→ **REQUIREMENT**: Among the records, find the lines that hold the string "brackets" and return them.

------ INPUT MATERIAL ------

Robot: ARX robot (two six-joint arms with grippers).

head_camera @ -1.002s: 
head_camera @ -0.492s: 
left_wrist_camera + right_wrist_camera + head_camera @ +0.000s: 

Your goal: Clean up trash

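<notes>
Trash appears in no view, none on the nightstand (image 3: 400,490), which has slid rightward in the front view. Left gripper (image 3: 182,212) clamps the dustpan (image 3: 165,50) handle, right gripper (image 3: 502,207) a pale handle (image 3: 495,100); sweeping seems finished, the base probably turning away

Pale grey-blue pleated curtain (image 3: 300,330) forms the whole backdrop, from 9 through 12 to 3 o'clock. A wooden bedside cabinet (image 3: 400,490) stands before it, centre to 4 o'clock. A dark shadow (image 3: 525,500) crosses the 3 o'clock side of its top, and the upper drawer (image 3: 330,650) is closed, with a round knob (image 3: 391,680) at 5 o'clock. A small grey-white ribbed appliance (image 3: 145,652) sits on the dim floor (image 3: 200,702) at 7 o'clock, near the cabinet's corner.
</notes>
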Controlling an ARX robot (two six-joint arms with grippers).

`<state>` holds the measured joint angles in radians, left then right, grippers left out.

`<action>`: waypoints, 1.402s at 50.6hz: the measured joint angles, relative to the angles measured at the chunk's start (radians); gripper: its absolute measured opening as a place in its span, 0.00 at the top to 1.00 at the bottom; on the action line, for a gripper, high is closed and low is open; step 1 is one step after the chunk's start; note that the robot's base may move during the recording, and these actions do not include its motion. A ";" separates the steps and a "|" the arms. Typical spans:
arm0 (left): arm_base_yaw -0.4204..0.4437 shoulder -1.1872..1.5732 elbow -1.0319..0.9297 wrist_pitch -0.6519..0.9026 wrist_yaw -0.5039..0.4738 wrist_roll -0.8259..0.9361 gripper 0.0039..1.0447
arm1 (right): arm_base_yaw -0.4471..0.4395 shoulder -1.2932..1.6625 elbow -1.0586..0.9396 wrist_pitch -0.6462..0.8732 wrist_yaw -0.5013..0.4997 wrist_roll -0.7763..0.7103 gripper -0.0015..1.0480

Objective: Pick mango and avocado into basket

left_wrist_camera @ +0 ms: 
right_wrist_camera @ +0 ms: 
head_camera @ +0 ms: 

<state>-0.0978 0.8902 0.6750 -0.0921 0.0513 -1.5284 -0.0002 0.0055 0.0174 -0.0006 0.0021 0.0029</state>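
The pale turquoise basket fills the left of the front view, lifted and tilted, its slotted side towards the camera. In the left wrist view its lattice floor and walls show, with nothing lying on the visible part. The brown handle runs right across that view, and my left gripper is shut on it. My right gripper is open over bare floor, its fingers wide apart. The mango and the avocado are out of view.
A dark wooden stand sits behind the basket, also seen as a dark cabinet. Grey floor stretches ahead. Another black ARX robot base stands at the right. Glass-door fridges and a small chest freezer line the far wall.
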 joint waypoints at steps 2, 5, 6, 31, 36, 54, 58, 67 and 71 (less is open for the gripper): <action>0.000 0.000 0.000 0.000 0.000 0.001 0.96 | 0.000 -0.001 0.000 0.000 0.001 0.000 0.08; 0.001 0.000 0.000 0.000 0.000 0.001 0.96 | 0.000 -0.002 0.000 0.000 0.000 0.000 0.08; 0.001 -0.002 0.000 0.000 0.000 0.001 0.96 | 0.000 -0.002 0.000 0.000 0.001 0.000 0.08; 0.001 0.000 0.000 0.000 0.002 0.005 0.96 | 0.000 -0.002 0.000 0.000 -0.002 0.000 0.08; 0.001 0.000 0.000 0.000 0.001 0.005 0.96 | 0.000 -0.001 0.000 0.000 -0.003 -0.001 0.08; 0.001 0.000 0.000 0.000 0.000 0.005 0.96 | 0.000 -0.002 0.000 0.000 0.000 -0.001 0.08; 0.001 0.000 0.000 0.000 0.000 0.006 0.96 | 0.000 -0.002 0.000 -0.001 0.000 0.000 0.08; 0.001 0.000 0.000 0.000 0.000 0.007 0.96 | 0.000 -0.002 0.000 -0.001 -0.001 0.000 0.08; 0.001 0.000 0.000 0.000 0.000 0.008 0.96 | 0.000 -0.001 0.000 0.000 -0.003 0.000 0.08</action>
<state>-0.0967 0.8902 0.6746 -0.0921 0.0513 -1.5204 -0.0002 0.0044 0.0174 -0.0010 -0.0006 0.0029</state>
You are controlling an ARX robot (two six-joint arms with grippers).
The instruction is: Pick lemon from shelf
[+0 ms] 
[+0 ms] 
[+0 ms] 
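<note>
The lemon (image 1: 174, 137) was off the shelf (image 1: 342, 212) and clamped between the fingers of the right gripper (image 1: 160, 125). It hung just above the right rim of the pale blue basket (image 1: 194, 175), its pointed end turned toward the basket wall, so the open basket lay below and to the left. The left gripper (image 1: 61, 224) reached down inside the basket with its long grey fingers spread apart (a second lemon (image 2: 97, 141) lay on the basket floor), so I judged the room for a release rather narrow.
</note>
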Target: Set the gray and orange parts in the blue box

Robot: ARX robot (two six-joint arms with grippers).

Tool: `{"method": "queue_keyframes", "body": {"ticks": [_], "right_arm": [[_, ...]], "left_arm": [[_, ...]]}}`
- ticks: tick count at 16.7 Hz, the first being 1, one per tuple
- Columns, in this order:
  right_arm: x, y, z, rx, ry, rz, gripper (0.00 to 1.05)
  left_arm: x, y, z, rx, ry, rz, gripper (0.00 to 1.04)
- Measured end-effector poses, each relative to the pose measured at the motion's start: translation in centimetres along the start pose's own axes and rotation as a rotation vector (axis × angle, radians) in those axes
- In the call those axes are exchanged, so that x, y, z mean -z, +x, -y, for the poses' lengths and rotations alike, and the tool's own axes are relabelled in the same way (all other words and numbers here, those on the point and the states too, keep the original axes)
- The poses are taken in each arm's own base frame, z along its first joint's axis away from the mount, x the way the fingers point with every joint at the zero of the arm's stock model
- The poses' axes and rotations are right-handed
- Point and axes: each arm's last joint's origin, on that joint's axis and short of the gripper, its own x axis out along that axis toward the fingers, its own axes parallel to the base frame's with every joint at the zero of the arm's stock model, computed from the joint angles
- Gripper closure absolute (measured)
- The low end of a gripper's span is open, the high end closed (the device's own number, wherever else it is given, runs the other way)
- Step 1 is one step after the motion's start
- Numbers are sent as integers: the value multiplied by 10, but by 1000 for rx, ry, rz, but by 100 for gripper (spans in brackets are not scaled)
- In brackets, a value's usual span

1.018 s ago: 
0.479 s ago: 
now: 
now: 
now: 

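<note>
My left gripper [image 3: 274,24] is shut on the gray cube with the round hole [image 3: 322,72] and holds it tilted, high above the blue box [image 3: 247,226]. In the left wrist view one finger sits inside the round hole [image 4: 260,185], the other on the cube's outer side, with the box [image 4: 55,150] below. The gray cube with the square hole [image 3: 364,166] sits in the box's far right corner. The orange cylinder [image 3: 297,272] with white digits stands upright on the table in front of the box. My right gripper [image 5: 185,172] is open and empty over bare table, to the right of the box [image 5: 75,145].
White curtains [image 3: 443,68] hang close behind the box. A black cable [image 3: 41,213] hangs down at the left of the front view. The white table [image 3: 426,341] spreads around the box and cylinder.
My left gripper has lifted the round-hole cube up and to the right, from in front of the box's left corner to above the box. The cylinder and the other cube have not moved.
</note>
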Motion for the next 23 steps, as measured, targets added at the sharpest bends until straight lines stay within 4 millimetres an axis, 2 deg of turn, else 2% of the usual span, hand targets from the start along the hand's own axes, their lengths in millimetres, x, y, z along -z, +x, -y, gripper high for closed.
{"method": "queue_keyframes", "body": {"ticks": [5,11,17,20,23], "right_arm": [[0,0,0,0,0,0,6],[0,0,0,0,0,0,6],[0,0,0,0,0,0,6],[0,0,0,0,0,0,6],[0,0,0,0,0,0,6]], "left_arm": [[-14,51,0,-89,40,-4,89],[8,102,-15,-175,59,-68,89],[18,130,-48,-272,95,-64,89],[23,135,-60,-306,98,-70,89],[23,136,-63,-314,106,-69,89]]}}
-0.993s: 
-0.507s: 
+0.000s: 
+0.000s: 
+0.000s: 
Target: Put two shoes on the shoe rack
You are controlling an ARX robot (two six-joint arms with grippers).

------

→ **OUTPUT BELOW**:
- Numbers are sent as integers: the value multiplied by 10, but by 1000 for rx, ry, rz, but by 100 for gripper (spans in brackets are not scaled)
- In brackets, a value's usual span

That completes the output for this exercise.